# Problem
Here is a listing. Set it down again exactly.

# Data shown
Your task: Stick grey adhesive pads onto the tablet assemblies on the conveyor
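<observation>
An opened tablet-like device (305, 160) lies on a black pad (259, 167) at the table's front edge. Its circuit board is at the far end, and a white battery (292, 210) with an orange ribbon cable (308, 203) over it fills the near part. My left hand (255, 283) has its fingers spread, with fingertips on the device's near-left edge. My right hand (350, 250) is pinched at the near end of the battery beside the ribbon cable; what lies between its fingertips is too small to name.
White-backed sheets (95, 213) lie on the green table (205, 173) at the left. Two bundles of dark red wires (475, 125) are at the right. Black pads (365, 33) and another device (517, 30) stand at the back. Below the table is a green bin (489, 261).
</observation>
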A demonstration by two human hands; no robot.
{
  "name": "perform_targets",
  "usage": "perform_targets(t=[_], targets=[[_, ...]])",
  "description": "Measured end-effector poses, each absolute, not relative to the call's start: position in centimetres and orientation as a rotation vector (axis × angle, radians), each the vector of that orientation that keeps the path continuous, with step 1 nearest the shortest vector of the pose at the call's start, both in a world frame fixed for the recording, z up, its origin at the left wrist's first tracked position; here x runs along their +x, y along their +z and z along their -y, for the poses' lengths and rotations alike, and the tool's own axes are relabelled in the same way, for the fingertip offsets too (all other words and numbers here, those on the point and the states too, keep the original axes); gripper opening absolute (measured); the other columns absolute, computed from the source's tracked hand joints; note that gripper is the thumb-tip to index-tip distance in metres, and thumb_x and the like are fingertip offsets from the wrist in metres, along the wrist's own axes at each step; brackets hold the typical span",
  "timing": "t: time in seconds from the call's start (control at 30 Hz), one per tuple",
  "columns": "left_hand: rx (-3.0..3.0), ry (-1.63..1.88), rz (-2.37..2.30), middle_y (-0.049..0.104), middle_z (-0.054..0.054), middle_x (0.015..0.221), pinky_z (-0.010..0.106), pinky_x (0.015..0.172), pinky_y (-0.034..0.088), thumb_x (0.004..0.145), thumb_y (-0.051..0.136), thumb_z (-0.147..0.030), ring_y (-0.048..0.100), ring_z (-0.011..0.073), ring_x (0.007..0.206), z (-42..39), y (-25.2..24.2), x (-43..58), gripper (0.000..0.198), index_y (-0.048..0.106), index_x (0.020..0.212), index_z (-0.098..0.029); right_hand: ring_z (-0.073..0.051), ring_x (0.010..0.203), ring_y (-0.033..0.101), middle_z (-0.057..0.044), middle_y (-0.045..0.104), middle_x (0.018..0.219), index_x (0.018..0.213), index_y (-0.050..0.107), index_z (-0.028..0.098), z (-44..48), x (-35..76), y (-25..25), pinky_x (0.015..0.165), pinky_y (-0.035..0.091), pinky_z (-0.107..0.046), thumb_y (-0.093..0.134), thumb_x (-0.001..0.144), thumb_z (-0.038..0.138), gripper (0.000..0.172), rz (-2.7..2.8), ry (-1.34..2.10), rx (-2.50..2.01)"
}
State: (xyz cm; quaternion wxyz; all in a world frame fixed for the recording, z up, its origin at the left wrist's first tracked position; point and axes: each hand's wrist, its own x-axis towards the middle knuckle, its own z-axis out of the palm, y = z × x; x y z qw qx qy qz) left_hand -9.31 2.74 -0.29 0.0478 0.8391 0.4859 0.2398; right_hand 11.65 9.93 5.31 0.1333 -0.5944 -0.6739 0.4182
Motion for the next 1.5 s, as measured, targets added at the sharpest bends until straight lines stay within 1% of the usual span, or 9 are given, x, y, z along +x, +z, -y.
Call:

# Problem solution
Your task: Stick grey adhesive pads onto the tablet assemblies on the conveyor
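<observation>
An opened tablet-like device (305, 160) lies on a black pad (259, 167) at the table's front edge. Its circuit board is at the far end, and a white battery (292, 210) with an orange ribbon cable (308, 203) over it fills the near part. My left hand (255, 283) has its fingers spread, with fingertips on the device's near-left edge. My right hand (350, 250) is pinched at the near end of the battery beside the ribbon cable; what lies between its fingertips is too small to name.
White-backed sheets (95, 213) lie on the green table (205, 173) at the left. Two bundles of dark red wires (475, 125) are at the right. Black pads (365, 33) and another device (517, 30) stand at the back. Below the table is a green bin (489, 261).
</observation>
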A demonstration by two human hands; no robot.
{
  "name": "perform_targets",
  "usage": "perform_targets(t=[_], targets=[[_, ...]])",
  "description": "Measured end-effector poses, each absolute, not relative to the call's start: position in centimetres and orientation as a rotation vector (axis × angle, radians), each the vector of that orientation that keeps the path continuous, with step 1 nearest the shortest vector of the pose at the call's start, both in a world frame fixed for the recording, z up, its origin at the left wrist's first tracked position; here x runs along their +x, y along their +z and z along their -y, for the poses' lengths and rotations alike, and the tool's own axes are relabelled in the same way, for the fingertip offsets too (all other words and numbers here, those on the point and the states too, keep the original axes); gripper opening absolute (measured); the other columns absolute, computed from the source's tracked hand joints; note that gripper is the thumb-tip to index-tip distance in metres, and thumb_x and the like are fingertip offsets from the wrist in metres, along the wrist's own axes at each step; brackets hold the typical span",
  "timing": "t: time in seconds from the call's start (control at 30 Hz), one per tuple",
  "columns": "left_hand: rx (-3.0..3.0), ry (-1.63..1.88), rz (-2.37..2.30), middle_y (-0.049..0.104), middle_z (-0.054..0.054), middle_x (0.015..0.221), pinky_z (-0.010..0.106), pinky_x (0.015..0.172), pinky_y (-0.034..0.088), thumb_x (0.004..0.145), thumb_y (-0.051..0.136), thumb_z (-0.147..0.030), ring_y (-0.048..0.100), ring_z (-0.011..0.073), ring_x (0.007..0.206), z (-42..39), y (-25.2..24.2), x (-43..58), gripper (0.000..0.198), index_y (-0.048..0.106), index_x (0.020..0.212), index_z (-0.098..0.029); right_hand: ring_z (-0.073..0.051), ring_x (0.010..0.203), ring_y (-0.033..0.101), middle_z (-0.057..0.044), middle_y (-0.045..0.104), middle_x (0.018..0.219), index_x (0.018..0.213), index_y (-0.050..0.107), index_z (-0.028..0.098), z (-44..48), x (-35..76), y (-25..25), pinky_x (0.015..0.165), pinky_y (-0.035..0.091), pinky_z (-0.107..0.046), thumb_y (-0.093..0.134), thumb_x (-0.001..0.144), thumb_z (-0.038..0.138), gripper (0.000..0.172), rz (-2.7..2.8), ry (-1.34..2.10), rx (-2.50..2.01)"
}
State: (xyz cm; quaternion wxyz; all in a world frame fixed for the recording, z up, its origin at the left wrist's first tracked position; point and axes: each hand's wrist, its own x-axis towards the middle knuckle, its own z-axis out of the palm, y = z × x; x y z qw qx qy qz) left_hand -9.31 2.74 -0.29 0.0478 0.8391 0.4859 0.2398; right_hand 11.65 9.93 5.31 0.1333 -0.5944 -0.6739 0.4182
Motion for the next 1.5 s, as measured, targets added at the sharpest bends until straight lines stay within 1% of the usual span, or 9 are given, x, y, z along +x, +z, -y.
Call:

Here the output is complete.